### Goal of the exercise
From the data below, return the exact lines starting at the line containing "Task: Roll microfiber" and ending at the line containing "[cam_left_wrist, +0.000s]", both included, and nothing else.

### Exercise data

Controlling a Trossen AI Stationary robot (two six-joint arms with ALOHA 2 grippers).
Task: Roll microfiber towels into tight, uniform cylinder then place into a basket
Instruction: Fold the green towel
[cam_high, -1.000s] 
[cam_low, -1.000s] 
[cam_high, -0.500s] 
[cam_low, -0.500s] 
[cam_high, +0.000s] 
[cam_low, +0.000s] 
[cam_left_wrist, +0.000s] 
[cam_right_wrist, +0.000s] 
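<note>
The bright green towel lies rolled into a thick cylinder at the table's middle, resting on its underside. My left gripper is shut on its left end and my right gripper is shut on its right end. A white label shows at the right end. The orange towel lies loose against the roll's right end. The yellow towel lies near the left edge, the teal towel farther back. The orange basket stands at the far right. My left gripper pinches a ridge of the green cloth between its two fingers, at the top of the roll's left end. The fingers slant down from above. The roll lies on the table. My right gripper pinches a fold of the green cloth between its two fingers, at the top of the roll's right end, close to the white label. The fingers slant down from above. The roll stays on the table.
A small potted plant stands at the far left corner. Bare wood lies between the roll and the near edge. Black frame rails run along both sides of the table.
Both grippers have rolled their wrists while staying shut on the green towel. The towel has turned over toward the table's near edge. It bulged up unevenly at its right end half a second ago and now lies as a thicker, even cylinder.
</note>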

### Worked solution
Task: Roll microfiber towels into tight, uniform cylinder then place into a basket
Instruction: Fold the green towel
[cam_high, -1.000s] 
[cam_low, -1.000s] 
[cam_high, -0.500s] 
[cam_low, -0.500s] 
[cam_high, +0.000s] 
[cam_low, +0.000s] 
[cam_left_wrist, +0.000s] 

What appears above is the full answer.